January 16, 2015

3 Min Read
In time, Cuba offers potential for U.S. pork

When the White House announced last month that the United States would reestablish diplomatic relations with Cuba, the discussion quickly turned to potential agricultural trade opportunities – including U.S. pork exports.

It is a common misperception that the Cuban market has been closed to U.S. pork due to the longstanding trade embargo. But U.S. pork has actually been entering Cuba for many years, with exports peaking in 2010 at $15.3 million (Cuba’s pork imports from all suppliers peaked in 2006 at $33.4 million). It has been a difficult market for U.S. companies to serve, however, so the changes being pursued by the Obama administration may be a positive first step toward improving Cuba’s business climate.

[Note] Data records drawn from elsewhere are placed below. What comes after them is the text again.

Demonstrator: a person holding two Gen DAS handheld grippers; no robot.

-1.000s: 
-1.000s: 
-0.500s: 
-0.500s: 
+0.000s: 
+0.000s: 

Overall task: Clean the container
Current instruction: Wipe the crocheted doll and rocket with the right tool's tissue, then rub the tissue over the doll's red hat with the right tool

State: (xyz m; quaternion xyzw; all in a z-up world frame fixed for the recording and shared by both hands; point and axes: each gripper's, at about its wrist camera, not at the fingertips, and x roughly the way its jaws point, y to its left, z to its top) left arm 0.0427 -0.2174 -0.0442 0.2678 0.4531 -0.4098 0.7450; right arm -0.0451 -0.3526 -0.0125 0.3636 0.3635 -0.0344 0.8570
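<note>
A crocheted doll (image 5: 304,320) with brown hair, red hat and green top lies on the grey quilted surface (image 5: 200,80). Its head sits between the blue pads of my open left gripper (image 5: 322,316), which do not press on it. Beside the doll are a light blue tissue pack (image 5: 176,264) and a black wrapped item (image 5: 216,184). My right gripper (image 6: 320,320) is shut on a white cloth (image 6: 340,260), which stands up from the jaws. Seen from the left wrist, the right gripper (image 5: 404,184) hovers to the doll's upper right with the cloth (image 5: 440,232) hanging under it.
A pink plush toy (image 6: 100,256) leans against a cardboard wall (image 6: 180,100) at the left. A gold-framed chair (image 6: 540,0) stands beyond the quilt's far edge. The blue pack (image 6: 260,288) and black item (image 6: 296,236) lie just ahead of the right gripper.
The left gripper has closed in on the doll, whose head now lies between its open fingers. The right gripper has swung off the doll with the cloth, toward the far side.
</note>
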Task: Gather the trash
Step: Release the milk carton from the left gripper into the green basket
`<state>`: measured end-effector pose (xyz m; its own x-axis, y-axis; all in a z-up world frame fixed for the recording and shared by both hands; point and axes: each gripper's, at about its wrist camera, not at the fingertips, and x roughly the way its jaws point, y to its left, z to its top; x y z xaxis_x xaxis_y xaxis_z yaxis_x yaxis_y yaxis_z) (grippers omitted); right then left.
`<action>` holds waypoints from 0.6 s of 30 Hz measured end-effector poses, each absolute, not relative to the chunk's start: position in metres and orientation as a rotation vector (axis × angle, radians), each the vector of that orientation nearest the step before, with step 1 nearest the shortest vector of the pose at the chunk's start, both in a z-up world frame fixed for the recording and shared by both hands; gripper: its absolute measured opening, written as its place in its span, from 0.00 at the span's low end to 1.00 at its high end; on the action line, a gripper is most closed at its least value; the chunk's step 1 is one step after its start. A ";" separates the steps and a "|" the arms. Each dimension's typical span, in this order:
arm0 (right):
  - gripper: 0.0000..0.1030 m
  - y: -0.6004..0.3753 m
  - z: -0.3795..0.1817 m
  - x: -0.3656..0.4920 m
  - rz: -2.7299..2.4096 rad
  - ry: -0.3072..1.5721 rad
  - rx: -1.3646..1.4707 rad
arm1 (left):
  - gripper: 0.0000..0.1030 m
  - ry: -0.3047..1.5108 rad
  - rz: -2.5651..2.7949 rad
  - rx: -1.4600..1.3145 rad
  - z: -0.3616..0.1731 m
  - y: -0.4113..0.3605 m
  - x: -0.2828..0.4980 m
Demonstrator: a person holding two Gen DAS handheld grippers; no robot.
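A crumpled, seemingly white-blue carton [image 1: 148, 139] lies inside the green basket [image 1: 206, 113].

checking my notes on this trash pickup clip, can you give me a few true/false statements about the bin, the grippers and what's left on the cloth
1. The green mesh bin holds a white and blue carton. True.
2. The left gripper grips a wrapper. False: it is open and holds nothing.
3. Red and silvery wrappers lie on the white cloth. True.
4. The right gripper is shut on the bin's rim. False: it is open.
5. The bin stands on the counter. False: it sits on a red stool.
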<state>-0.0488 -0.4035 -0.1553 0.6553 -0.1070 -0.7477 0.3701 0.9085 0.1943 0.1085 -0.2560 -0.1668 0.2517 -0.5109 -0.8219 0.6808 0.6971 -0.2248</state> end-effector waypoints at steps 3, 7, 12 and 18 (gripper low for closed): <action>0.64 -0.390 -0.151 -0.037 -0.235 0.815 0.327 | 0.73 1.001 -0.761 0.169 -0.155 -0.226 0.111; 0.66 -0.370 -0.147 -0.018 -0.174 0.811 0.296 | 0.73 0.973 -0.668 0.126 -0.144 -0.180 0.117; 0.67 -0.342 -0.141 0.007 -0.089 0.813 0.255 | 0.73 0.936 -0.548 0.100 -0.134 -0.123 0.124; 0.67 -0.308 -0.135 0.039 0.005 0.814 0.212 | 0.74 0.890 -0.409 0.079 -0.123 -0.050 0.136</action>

On Jan. 15, the U.S. Department of the Treasury and the U.S. Department of Commerce announced an initial round of regulatory changes that focus on trade, banking, travel and remittances (Click here for a fact sheet with a summary of regulatory amendments to the Cuba sanctions). Easing the restrictions on financial institutions and changing the regulatory definition of “cash in advance” may help clear the way for more Cuban purchases of U.S. pork, while changes regarding travel and remittances could help improve Cuba’s economy and bolster buying power at the consumer level. Many difficult challenges remain, however.

“When the U.S. industry sells meat products into Cuba there is one state-operated buying entity, Alimport, that controls all purchases,” explains U.S. Meat Export Federation (USMEF) President and CEO Philip Seng. “So this is not the same as marketing pork in other Caribbean markets or in other destinations around the world. There are also challenges with regard to distribution, cold chain management and other aspects of the meat business that are fairly well-developed in many of our Latin American markets, but still have a long way to go in Cuba.”

Seng also notes that the USMEF’s involvement in Cuba has been minimized by restrictions on U.S. Department of Agriculture Market Access Program (MAP) funding and checkoff funding, which cannot be used for the Cuban market. While these policies are likely to be revisited, no changes have yet been announced.

“These restrictions have really limited USMEF’s engagement in Cuba and blocked us from conducting training seminars and other educational activities that have helped us gain traction in similar markets,” he says. “If and when this policy changes, we will have a lot of catching up to do because other suppliers have been more active in Cuba.”

U.S. pork exports to Cuba have trended steadily downward since 2010, and declined sharply last year. Exports were $9.2 million in 2011 and again in 2012, before falling to $8.8 million in 2013. January-through-November exports in 2014 were just $1.3 million, as the United States lost its position as Cuba’s largest pork supplier. Both the European Union ($6.3 million through November) and Canada ($3.4 million) exported more pork to Cuba last year.

Chicken leg quarters have been one of the few U.S. agricultural products to achieve sustained success in the Cuban market, as U.S. poultry exports to Cuba reached $158 million in 2012 and totaled $142 million through November of last year. In addition to its price advantage, U.S. poultry also capitalizes on lower transportation costs because production is concentrated in the southeastern U.S. Cuba’s steady demand for U.S. poultry could be a positive sign for other proteins.

“USMEF certainly sees Cuba as a promising destination for U.S. pork,” Seng says. “But it’s important that we exercise patience and understand all the challenges this market presents. Policy changes on the U.S. side are an important step, but hopefully we’ll also begin to see the emergence of a more robust food industry in Cuba and greater opportunities for economic growth. That will need to happen in order for Cuba to develop in to substantial, reliable market.”